> What to produce
Below is some data. Retype exactly the lines starting at the one with "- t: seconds" and ending at the one with "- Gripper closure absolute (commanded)".

** Opening Exercise data block **

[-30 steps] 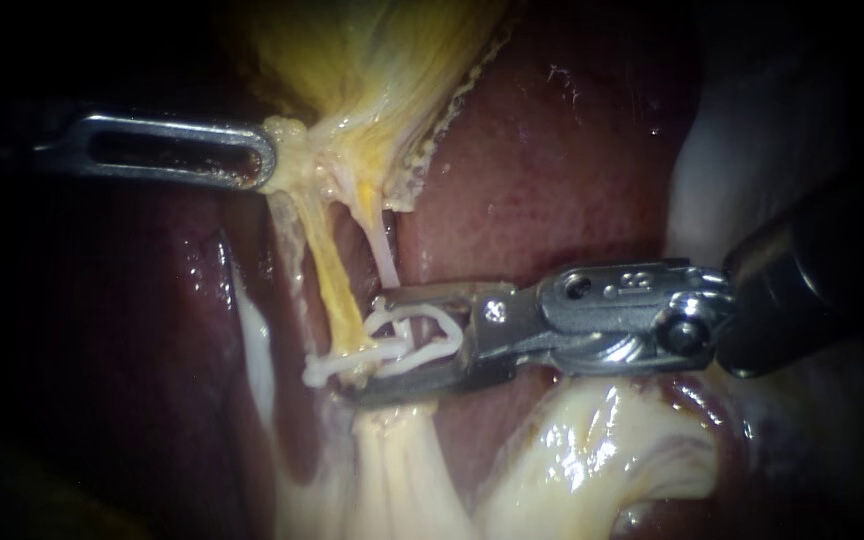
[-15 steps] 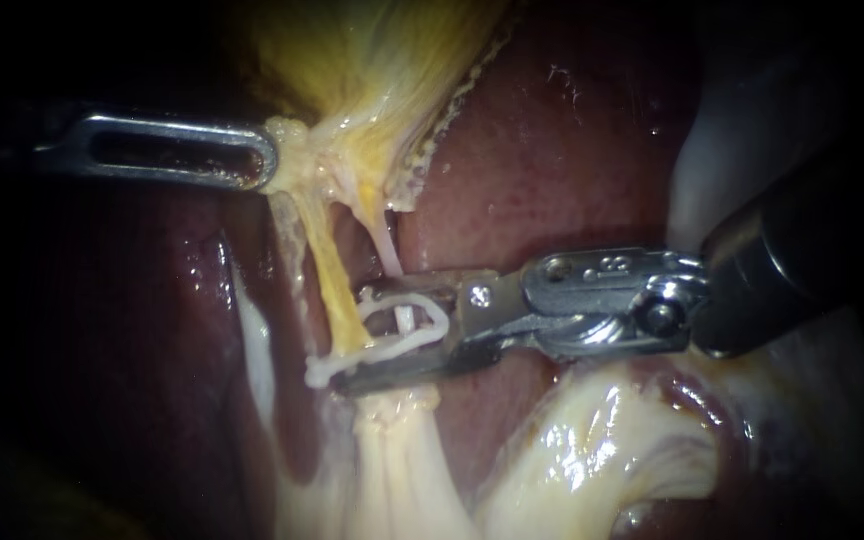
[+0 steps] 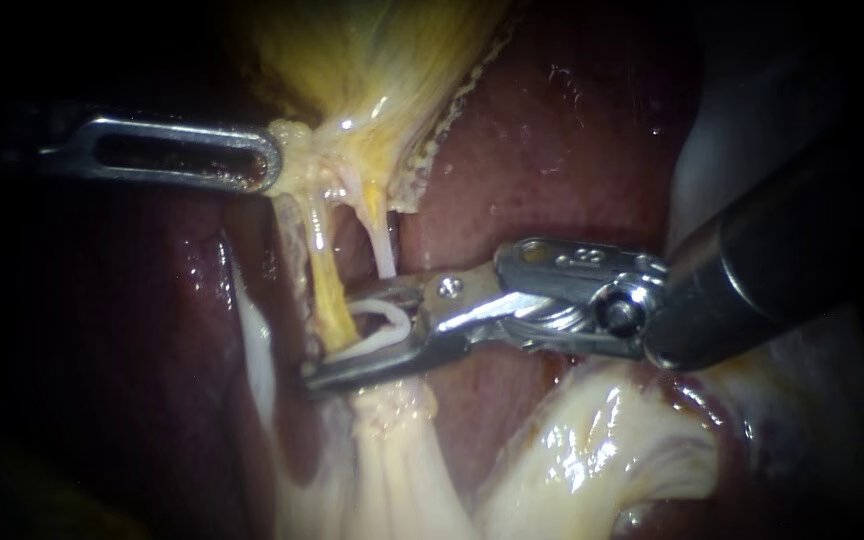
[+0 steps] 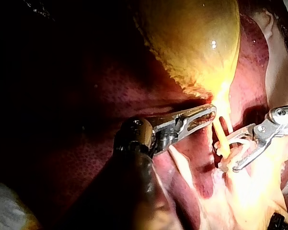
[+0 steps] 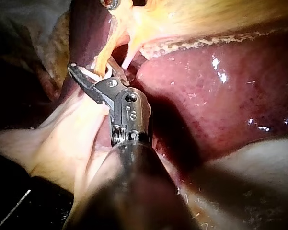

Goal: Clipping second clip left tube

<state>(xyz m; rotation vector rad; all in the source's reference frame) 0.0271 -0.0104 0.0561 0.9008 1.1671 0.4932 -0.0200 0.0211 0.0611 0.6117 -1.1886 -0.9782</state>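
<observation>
White clip [image 3: 384,325] sits gripped between the jaws of my right instrument [image 3: 330,338], both jaws pressing on it, and the yellow left tube [image 3: 327,280] runs through its loop. Farther along that tube, beyond those jaws, my left instrument [image 3: 252,158] clamps the gallbladder [image 3: 372,60] at its narrow neck.

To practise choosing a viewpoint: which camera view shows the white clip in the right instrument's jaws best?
The endoscope view: the clip shows side-on between the jaws of the right instrument, at the left tube. The left wrist view shows it small and in glare; the right wrist view only a white sliver beside the jaws.
</observation>
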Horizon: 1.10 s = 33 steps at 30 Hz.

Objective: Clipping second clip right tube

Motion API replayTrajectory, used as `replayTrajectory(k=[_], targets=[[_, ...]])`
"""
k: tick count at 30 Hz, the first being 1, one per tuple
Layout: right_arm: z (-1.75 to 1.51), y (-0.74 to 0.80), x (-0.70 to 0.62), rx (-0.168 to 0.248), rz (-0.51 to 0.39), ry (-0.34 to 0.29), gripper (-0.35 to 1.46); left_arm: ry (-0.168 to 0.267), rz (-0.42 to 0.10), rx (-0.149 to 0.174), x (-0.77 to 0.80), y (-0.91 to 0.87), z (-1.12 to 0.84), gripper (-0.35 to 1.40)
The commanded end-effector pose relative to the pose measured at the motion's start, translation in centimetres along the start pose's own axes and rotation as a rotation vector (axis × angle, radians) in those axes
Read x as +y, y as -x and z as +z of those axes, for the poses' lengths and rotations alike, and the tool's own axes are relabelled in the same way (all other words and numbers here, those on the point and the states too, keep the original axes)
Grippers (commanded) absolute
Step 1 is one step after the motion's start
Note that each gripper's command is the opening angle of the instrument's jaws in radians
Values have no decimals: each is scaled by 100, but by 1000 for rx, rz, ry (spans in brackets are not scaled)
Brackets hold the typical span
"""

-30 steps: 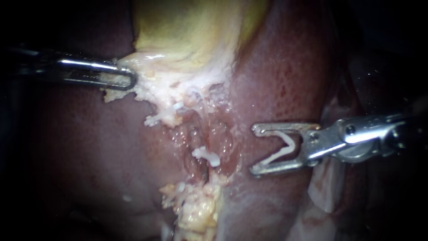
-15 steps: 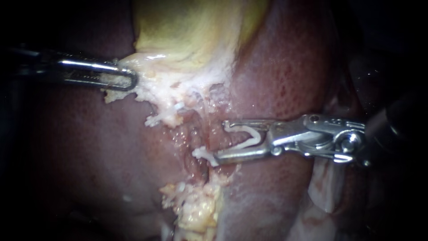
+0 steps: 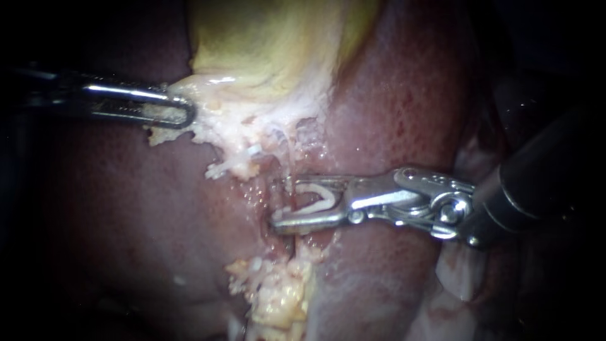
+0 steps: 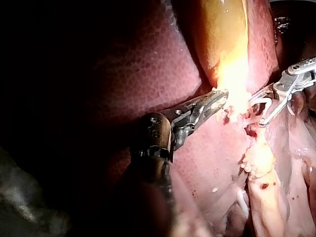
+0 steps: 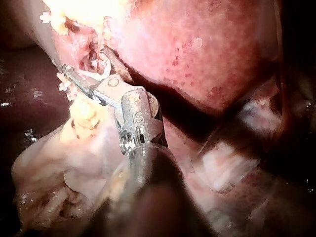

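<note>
Jaws of the left instrument (image 3: pixel 183 113) grip the gallbladder (image 3: pixel 265 44) edge. Right instrument (image 3: pixel 284 203) jaws, spread, hold a white clip (image 3: pixel 322 199) beside liver (image 3: pixel 391 95)

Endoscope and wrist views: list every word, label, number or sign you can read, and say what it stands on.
No text can be read in any view.
Right instrument: small marks on its wrist joint, in the right wrist view, too blurred to read.
Left instrument, clip, liver, gallbladder: none.
</note>
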<state>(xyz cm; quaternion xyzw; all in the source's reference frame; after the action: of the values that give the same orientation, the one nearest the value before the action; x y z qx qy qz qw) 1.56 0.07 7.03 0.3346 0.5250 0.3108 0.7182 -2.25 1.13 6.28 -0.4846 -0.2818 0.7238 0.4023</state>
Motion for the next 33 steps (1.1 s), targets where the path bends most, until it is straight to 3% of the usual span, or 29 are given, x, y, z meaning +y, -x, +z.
replayTrajectory(k=[1, 9, 22, 27, 33], targets=[[1, 0, 0, 4, 4, -5, 50, 0, 0, 0, 0, 0, 0, -35], [3, -1, -3, 28, 35, -63, 50, 0, 0, 0, 0, 0, 1, -35], [3, -1, -25, 19, 24, -146, 48, 0, 0, 0, 0, 0, 1, -35], [1, -2, -26, -2, 20, -186, 41, 0, 0, 0, 0, 0, 1, -35], [0, -1, -26, 4, 18, -176, 20, 0, 0, 0, 0, 0, 1, -35]])
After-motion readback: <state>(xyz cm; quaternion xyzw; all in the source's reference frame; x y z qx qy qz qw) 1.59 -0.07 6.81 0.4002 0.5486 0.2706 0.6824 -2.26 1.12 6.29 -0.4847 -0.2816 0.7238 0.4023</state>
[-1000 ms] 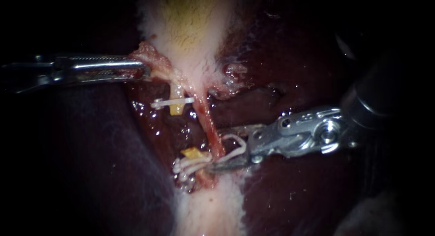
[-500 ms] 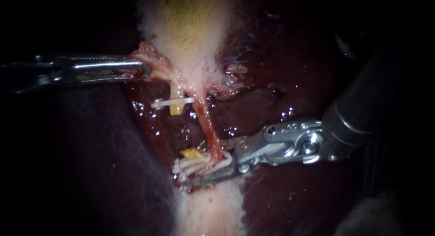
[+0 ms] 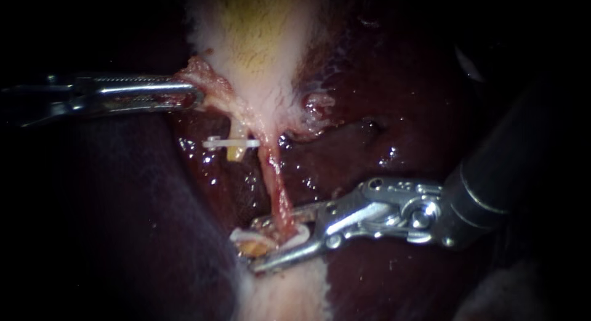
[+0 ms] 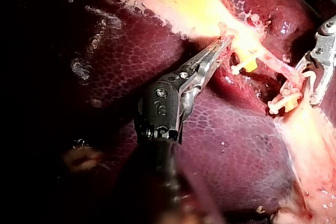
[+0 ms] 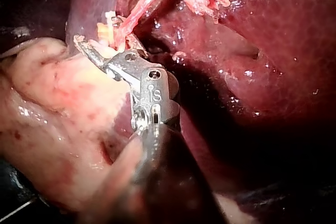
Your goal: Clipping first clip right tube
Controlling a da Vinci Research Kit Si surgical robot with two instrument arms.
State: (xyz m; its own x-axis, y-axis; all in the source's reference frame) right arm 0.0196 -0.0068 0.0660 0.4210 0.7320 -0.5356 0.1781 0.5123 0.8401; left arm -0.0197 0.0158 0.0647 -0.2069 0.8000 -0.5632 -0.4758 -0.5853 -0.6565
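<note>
Since a second ago your right instrument (image 3: 253, 247) has pushed in toward the left. Its jaws, which then lay just beside the right tube (image 3: 275, 176), now stand apart on either side of that tube's lower end, one above it and one below. Between them they carry a white clip (image 3: 303, 233), touched by both jaws, and the tube runs through the gap.

Just beyond the jaw tips sit the lower clips (image 3: 243, 236), bunched together over a yellow stump (image 3: 253, 249). The right tube is a thin red strand running nearly straight from the foot of the gallbladder (image 3: 255, 44) down to the jaws, with dark liver (image 3: 400, 105) on both sides.

Your left instrument (image 3: 198, 97) has not shifted. Its jaws are clamped on a ragged flap (image 3: 196, 71) at the gallbladder's lower left edge. Beside the top of the right tube, the upper clip (image 3: 229, 142) lies across a short yellowish stub (image 3: 234, 152).
</note>
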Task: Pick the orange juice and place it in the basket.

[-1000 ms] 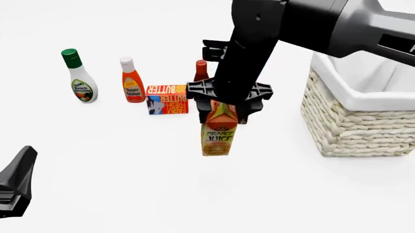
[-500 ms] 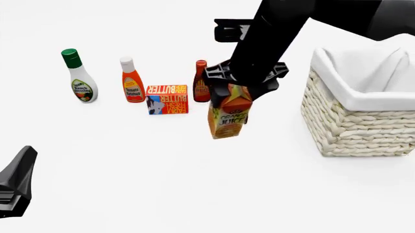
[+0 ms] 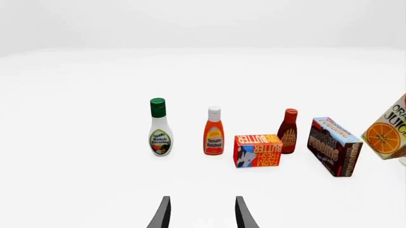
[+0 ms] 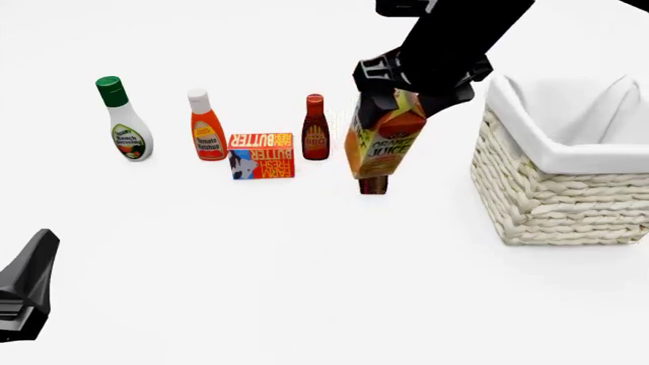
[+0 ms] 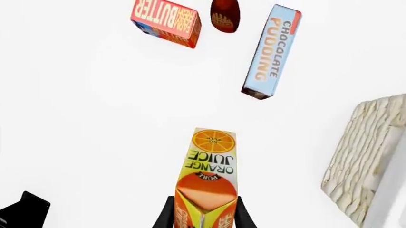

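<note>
A ranch bottle (image 4: 123, 119) stands at ten o'clock on the table (image 4: 254, 258), upright. Just right of it a ketchup bottle (image 4: 206, 126), then a butter box (image 4: 261, 155) near eleven. A BBQ bottle (image 4: 315, 128) follows, and a pudding box (image 3: 333, 146) toward twelve.

From above and behind the arms, we look forward and down on the white worktop (image 4: 203, 266), taking in the row of groceries and the basket (image 4: 563, 179) at right. The left wrist camera sits low, facing that row from a distance. The right wrist camera looks steeply down, close on the orange juice (image 5: 206, 178). All three views share the butter box (image 4: 261, 155) and that carton.
</note>
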Tool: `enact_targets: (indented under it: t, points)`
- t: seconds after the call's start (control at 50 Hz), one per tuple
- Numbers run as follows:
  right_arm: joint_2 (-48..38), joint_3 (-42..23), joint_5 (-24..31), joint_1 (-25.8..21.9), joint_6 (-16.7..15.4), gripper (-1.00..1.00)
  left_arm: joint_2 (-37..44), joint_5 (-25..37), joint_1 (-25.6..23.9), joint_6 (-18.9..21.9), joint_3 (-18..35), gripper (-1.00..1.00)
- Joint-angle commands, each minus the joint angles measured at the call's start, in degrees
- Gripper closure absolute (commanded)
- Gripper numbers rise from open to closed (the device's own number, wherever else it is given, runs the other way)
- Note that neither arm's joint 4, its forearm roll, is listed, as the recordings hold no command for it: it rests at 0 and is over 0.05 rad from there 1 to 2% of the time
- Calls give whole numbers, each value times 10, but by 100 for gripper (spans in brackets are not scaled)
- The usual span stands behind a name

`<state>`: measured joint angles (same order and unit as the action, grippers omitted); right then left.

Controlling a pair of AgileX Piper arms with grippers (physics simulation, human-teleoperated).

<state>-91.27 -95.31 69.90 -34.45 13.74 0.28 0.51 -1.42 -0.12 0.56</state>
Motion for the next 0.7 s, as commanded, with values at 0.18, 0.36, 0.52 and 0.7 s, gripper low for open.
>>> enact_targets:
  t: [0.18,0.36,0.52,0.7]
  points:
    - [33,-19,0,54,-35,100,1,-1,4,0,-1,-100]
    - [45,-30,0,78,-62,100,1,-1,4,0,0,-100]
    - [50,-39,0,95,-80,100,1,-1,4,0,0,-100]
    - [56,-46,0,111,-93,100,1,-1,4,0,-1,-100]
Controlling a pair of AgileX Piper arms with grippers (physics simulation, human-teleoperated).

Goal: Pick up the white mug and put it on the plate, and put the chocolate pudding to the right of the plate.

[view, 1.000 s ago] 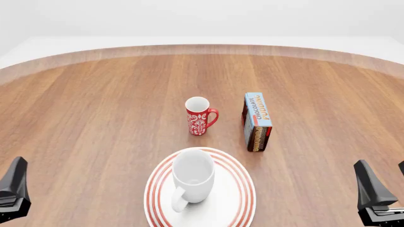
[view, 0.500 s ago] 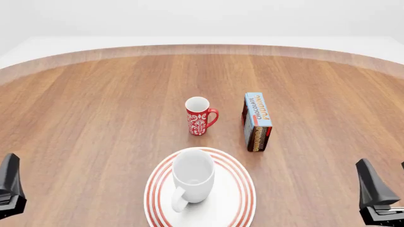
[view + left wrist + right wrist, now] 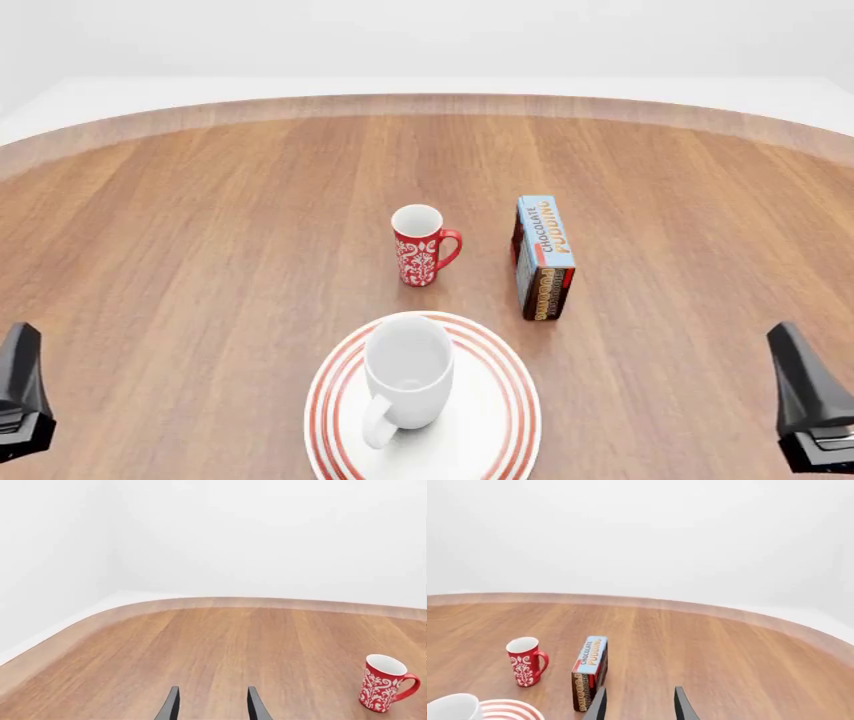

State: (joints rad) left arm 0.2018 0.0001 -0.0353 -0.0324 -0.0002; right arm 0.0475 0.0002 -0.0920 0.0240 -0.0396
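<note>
White mug (image 3: 407,380) upright on the plate (image 3: 494,430), sitting a little toward the plate's far side, handle turned toward the near edge of the table (image 3: 200,250), mouth open upward. Plate flat at the near edge, about midway between the table's left and right sides, red rings showing around the mug. Chocolate pudding (image 3: 545,257) standing on one long narrow side, light blue lettered face up, brown and red end toward the near edge; placed beyond the plate's right rim, close to it but apart, nearer the middle of the table. Red mug (image 3: 422,245) upright just left of the carton, apart from it, handle pointing right toward it, farther from the near edge than the plate. Left gripper (image 3: 212,705) low at the near left corner, over bare wood, well apart from every item; in the left wrist view two dark fingers (image 3: 170,707) parallel with a clear gap, nothing between them, moderately spread. Right gripper (image 3: 639,703) at the near right corner, likewise clear of the carton and the plate; in the right wrist view fingers (image 3: 682,706) spread the same way around empty air, with the carton, the red mug and a sliver of plate and white mug beyond.
</note>
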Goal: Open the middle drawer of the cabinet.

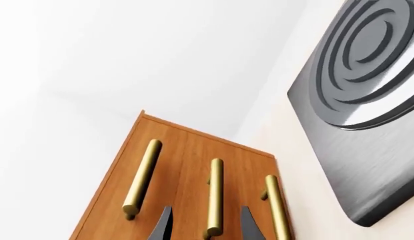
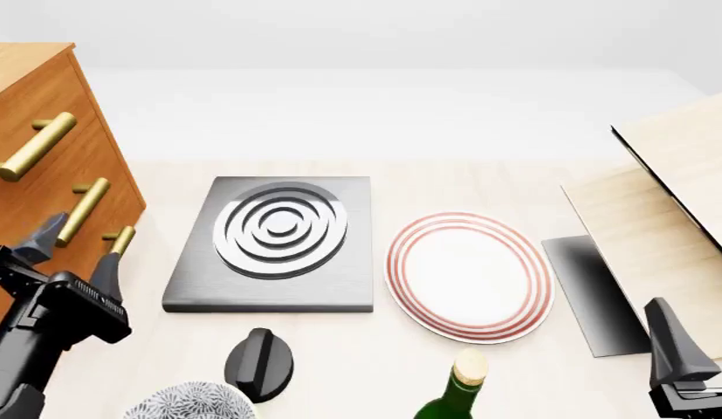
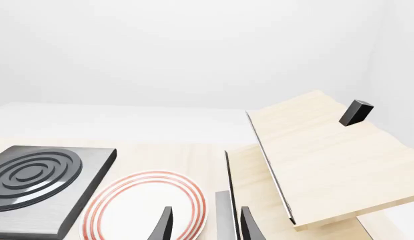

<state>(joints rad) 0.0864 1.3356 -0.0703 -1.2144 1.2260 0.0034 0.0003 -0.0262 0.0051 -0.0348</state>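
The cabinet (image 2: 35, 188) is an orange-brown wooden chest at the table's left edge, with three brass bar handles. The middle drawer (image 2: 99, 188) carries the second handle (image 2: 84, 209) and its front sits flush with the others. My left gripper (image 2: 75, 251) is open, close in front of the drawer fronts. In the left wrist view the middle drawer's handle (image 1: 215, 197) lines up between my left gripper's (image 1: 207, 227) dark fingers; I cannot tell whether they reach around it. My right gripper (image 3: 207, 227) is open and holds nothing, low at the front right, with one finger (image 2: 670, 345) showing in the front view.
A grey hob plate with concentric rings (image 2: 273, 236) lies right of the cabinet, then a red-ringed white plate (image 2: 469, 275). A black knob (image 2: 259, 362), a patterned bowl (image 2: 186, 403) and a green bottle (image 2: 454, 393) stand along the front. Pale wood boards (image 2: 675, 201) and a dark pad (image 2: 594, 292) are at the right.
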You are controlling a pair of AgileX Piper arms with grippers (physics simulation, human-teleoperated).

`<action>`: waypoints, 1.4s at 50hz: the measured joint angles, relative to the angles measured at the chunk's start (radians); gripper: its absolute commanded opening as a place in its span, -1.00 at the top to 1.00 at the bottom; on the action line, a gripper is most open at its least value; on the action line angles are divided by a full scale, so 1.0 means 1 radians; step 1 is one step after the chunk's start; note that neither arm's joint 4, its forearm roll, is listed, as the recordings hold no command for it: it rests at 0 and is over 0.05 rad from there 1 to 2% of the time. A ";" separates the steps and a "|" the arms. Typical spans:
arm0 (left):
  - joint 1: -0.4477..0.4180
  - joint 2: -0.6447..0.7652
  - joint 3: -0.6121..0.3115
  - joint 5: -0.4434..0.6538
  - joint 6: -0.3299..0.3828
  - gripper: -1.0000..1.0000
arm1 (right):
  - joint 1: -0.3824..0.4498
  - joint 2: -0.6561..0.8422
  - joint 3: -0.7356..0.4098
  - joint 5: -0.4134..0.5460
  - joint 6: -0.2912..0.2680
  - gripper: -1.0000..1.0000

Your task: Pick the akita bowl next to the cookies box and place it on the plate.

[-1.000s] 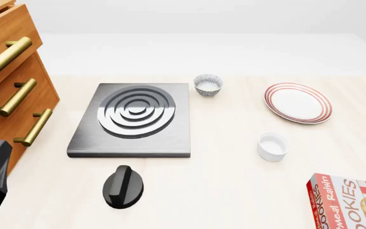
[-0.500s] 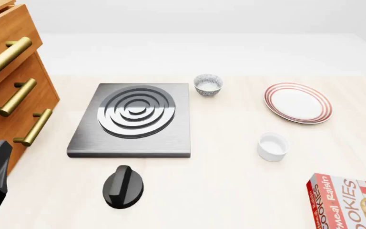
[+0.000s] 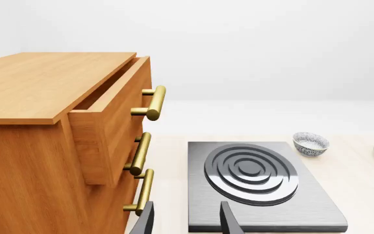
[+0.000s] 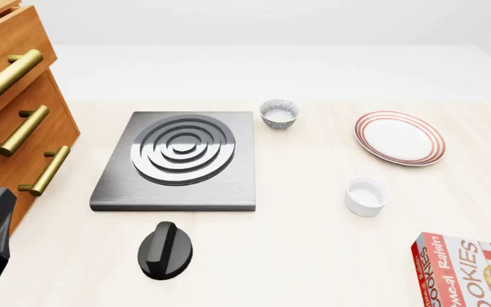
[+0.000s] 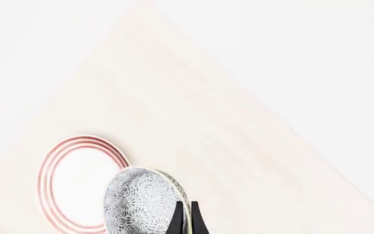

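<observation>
Table's corner carton (image 4: 467,272): "COOKIES", "Raisin"

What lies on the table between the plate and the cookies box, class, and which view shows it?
In the front view, a plain white cup stands on the table between the plate and the cookies box, touching neither.
</observation>
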 measured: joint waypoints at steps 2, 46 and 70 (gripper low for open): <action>0.000 0.000 0.000 0.000 0.000 -1.00 | 0.016 0.003 -0.003 0.002 0.013 1.00; 0.000 0.000 0.000 0.000 0.000 -1.00 | 0.257 0.086 -0.030 -0.106 0.188 1.00; 0.000 0.000 0.000 0.000 0.000 -1.00 | 0.314 0.062 0.163 -0.333 0.292 1.00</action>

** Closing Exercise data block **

> Answer
- t: seconds after the call's start (control at 50 Hz), one per tuple
- Numbers run as follows:
  right_arm: joint_2 (-48..38), joint_3 (-42..23), joint_5 (-24..31), joint_1 (-25.8..21.9), joint_6 (-16.7..15.4), gripper (-1.00..1.00)
  left_arm: joint_2 (-37..44), joint_5 (-25..37), joint_1 (-25.6..23.9), joint_6 (-18.9..21.9), joint_3 (-18..35), gripper (-1.00..1.00)
- Joint-angle commands, each minus the joint angles measured at the call's start, in degrees
- Gripper closure absolute (commanded)

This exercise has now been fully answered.